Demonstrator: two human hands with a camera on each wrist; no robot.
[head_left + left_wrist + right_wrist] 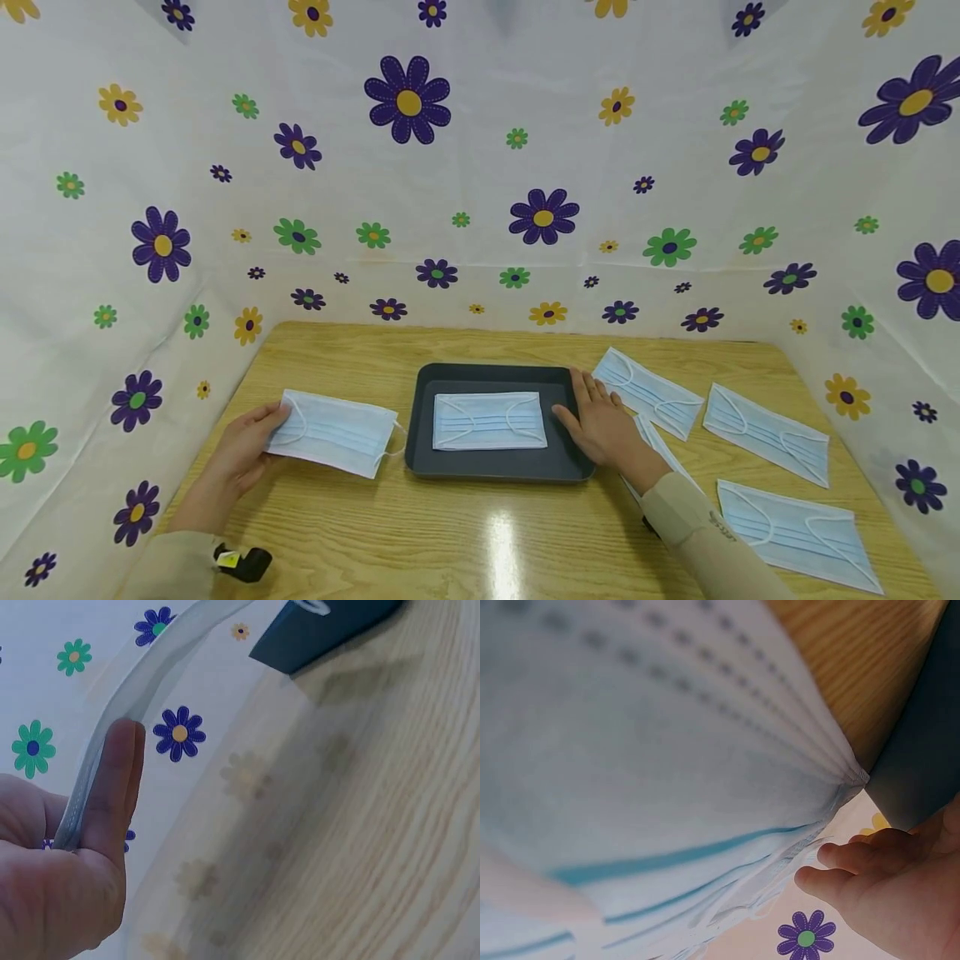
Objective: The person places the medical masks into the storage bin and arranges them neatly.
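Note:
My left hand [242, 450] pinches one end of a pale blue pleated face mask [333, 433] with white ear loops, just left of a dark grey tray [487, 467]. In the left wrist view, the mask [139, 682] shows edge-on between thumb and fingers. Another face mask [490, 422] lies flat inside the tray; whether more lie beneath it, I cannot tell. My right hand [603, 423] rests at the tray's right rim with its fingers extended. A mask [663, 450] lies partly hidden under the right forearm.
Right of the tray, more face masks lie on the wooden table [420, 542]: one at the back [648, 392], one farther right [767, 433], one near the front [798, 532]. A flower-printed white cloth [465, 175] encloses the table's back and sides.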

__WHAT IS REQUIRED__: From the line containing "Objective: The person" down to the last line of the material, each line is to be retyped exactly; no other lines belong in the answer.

__EXERCISE SOLUTION__:
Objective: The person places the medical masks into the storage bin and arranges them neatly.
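Note:
My left hand [242, 450] pinches one end of a pale blue pleated face mask [333, 433] with white ear loops, just left of a dark grey tray [487, 467]. In the left wrist view, the mask [139, 682] shows edge-on between thumb and fingers. Another face mask [490, 422] lies flat inside the tray; whether more lie beneath it, I cannot tell. My right hand [603, 423] rests at the tray's right rim with its fingers extended. A mask [663, 450] lies partly hidden under the right forearm.
Right of the tray, more face masks lie on the wooden table [420, 542]: one at the back [648, 392], one farther right [767, 433], one near the front [798, 532]. A flower-printed white cloth [465, 175] encloses the table's back and sides.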

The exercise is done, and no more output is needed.